Symbols are objects, characters, figures, and colors used to represent abstract ideas or
concepts.

The Pequod

Named after a Native American tribe in Massachusetts that did not long survive the
arrival of white men and thus memorializing an extinction, the Pequod is a symbol of
doom. It is painted a gloomy black and covered in whale teeth and bones, literally
bristling with the mementos of violent death. It is, in fact, marked for death. Adorned
like a primitive coffin, the Pequod becomes one.

Moby Dick

Moby Dick possesses various symbolic meanings for various individuals. To the
Pequod’s crew, the legendary White Whale is a concept onto which they can displace
their anxieties about their dangerous and often very frightening jobs. Because they have
no delusions about Moby Dick acting malevolently toward men or literally embodying
evil, tales about the whale allow them to confront their fear, manage it, and continue to
function.
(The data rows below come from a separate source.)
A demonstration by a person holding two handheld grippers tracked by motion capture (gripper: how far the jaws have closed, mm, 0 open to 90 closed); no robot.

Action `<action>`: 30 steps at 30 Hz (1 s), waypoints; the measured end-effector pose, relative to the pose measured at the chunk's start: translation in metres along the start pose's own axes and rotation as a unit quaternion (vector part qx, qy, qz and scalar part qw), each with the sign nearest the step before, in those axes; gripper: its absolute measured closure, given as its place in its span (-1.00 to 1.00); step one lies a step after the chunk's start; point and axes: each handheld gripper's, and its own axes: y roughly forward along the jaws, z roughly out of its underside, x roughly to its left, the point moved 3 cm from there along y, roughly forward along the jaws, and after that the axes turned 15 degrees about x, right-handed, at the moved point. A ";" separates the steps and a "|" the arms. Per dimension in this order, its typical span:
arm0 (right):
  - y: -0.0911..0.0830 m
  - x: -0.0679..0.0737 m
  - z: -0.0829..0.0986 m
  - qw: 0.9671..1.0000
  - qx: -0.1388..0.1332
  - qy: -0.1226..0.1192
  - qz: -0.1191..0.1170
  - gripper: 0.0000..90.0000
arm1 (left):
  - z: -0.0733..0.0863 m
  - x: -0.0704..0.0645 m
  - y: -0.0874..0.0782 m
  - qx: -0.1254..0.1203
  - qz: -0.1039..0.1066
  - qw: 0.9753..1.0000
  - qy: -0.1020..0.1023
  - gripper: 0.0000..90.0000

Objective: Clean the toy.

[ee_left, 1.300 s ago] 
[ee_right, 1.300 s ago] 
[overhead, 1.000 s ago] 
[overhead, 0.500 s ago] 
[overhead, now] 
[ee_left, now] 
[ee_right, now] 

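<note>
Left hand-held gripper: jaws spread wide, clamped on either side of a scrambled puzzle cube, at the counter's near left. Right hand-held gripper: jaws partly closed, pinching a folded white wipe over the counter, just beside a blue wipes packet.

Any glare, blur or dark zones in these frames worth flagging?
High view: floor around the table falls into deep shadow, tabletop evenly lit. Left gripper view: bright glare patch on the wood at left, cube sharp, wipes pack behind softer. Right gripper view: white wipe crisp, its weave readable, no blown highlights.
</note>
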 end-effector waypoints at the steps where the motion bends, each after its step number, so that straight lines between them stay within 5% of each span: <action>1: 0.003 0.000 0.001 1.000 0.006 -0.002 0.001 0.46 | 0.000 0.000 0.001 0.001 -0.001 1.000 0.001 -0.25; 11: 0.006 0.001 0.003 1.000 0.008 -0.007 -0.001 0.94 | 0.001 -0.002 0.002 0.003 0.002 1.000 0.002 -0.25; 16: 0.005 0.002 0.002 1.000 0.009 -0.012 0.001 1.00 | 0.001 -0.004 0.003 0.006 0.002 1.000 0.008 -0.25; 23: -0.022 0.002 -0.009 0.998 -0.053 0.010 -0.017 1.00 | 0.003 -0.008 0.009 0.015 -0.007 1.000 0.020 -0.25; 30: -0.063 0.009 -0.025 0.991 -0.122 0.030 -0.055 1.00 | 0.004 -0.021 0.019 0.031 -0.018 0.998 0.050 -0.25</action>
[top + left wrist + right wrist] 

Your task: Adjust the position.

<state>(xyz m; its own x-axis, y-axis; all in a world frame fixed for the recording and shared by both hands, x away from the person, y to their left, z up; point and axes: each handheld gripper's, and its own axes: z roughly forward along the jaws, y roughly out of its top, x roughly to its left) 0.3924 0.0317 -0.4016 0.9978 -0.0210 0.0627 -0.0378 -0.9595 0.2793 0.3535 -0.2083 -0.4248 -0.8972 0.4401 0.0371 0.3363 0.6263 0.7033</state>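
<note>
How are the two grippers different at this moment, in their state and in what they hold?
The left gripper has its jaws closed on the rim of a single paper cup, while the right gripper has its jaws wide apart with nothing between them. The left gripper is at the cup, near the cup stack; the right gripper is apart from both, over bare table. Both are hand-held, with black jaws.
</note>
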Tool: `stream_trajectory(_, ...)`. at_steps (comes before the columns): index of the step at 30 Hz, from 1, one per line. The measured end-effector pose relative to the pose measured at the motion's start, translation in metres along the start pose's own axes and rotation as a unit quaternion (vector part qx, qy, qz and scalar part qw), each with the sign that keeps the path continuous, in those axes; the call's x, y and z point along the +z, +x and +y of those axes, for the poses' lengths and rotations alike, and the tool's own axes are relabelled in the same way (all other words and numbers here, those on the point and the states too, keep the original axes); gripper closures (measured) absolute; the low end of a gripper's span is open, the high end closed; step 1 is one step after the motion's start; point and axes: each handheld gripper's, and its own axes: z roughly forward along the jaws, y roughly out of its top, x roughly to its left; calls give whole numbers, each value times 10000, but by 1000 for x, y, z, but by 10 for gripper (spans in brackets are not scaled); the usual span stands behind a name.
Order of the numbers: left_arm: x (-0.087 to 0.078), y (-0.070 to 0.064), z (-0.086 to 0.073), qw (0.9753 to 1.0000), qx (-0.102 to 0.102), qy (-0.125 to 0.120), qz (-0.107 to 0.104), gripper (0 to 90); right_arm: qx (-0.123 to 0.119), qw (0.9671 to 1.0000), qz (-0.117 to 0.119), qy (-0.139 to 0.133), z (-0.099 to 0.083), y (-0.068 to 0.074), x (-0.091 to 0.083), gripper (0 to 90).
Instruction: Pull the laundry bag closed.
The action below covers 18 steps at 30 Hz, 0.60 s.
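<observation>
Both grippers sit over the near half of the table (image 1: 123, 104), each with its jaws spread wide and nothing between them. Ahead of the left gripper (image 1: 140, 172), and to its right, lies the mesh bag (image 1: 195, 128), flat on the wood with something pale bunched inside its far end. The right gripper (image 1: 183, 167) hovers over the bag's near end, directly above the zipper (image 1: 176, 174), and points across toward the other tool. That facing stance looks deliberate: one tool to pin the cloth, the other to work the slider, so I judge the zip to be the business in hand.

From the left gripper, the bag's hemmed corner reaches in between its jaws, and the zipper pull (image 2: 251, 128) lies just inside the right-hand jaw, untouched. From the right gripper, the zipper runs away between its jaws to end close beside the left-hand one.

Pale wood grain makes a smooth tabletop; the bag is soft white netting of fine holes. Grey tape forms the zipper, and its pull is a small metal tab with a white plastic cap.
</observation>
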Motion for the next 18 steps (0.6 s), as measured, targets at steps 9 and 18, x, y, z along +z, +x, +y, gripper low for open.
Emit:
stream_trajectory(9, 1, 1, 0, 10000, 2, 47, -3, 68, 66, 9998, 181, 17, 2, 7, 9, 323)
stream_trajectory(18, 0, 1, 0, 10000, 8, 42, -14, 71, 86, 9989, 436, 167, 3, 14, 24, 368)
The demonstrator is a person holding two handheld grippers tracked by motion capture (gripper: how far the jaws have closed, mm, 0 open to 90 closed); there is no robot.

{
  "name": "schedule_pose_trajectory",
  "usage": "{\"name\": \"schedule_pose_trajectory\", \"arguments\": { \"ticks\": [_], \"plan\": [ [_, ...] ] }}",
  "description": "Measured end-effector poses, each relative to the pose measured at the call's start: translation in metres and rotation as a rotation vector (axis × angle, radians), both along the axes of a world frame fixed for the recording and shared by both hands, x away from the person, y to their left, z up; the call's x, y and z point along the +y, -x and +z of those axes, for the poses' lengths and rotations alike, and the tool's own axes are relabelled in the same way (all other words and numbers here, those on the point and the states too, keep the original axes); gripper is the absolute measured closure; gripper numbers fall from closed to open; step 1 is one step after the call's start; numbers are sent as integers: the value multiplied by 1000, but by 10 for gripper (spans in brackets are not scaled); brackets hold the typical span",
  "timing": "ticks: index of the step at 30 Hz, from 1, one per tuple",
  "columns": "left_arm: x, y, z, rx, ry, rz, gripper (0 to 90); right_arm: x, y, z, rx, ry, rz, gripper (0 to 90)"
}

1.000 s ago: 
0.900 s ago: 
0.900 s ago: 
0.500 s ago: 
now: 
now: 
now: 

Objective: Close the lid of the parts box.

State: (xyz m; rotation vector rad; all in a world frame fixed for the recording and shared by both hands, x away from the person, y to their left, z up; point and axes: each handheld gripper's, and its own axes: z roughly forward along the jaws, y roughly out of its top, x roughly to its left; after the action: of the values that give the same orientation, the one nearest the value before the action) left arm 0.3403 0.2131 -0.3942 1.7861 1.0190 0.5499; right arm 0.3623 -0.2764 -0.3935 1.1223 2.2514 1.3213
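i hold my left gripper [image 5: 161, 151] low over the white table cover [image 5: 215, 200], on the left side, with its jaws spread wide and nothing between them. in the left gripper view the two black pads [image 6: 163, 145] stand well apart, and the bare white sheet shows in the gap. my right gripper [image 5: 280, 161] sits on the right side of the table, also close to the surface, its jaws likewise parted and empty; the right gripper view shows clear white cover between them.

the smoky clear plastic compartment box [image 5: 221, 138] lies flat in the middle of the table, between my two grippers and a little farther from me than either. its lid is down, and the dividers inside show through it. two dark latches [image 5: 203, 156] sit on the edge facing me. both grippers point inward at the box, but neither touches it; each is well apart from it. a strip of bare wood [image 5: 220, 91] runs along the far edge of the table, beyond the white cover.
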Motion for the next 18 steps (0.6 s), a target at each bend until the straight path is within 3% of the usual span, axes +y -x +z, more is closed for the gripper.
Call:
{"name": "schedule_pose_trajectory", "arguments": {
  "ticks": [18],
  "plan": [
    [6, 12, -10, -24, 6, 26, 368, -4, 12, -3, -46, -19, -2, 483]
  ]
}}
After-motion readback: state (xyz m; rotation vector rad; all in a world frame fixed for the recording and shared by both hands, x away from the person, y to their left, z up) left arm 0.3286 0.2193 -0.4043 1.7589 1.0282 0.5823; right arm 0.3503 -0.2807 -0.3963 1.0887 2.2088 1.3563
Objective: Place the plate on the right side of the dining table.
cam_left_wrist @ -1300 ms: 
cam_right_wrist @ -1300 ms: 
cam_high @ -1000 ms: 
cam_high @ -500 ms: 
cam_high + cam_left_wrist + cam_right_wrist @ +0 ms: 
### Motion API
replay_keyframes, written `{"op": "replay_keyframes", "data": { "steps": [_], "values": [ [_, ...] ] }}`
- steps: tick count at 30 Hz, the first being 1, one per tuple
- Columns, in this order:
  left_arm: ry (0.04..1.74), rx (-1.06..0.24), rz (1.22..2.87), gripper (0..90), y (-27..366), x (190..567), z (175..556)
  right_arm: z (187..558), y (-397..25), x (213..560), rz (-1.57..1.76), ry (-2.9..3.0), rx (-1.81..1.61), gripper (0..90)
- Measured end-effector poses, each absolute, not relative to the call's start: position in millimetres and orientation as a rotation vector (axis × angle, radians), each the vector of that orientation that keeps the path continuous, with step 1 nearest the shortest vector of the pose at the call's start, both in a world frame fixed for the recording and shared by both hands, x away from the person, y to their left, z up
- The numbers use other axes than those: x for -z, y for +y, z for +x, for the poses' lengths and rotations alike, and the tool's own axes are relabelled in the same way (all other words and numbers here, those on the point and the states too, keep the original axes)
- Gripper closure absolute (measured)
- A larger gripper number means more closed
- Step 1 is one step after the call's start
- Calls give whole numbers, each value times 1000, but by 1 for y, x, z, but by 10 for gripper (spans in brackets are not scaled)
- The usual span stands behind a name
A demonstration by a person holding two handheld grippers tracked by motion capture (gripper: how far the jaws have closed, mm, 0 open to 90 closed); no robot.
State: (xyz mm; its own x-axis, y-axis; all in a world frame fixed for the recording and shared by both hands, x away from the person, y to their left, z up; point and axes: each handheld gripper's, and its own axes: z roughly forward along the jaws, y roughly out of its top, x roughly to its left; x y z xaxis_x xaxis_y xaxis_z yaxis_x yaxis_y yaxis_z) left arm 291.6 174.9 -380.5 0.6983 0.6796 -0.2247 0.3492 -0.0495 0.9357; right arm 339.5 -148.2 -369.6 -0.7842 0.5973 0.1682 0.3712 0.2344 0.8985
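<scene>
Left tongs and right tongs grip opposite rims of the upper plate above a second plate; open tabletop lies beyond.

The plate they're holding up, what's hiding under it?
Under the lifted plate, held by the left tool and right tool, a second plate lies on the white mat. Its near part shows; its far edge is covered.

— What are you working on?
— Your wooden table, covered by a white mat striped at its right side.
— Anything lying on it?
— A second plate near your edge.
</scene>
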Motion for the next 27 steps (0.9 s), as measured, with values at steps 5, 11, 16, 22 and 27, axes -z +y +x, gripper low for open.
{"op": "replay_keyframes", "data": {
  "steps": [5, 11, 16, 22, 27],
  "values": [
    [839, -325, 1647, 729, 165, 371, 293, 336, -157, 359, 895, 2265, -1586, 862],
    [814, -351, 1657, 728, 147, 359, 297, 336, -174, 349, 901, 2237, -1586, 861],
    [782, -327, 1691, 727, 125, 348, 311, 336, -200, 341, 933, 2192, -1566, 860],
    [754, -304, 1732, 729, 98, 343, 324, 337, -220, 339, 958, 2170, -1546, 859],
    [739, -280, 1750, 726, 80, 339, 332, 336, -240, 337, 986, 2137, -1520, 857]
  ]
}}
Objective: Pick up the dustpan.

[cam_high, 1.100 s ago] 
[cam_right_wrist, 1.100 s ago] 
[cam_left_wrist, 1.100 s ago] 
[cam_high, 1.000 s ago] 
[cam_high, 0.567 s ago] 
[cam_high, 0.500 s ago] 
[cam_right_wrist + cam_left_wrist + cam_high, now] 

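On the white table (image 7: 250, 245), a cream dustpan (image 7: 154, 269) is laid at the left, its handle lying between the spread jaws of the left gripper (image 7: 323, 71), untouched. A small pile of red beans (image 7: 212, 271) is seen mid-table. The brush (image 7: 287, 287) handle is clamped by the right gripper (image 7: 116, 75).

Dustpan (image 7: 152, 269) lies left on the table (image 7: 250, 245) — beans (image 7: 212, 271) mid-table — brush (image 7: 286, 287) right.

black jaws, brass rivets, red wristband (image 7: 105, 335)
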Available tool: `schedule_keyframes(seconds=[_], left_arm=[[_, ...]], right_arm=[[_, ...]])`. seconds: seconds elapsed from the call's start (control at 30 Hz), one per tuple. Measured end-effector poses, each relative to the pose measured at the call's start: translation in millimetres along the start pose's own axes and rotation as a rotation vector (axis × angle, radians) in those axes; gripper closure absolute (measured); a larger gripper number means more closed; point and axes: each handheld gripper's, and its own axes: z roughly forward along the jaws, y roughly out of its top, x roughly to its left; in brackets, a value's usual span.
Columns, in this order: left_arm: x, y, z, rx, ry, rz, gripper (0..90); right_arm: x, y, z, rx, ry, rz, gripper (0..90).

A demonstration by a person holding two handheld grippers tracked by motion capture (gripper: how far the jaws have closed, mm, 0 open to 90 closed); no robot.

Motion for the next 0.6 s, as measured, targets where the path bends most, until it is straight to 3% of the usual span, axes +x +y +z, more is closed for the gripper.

Ahab, on the other hand, believes that Moby Dick is a manifestation of all that
is wrong with the world, and he feels that it is his destiny to eradicate this symbolic evil.

Moby Dick also bears out interpretations not tied down to specific characters. In its
inscrutable silence and mysterious habits, for example, the White Whale can be read as
an allegorical representation of an unknowable God. As a profitable commodity, it fits
into the scheme of white economic expansion and exploitation in the nineteenth century.
As a part of the natural world, it represents the destruction of the environment by such
hubristic expansion.
Queequeg’s Coffin

Queequeg’s coffin alternately symbolizes life and death. Queequeg has it built when he
is seriously ill, but when he recovers, it becomes a chest to hold his belongings and an
emblem of his will to live. He perpetuates the knowledge tattooed on his body by
carving it onto the coffin’s lid. The coffin further comes to symbolize life, in a morbid
way, when it replaces the Pequod’s life buoy. When the Pequod sinks, the coffin
becomes Ishmael’s buoy, saving not only his life but the life of the narrative that he will
pass on.

BILLY BUDD

SUMMARY

Billy Budd typifies the Handsome Sailor in his demeanor of moral goodness and grace.
A merchant seaman on the vessel the Rights-of-Man, he is removed from his ship by
Lieutenant Ratcliffe and pressed into service on board a British naval ship,
the Indomitable. (Several versions, including the Penguin Classics series, name the ship
the Bellipotent instead of the Indomitable.)

There he becomes a popular hero among his new shipmates, universally well-liked and
respected by all with the exception of the sinister master-at-arms, John Claggart. Billy
even becomes a favorite of Captain Vere, the commander of the Indomitable.

Claggart wrongfully accuses Billy Budd of participating in a mutiny plot and demands
that Billy answer to the charge. Billy is unable to defend himself verbally because of a
stammer. In angry frustration Billy suddenly strikes out at Claggart, stabbing him to
death.

It is Captain Vere’s sad duty to try Billy on the charges of murder and mutiny. Despite
his love for Billy, Vere’s first obligation is to the preservation of law and order.

Billy Budd is convicted by a drumhead court and sentenced to death. All hands on
board are summoned to watch the sentence carried out. As Billy is hanged, his last
words are “God Bless Captain Vere.”

Despite the fact that officially Billy is found to be guilty, his shipmates remember him
as a perfect example of moral goodness and innocence. His story becomes legend
among sailors, even being immortalized in a ballad, “Billy in the Darbies.”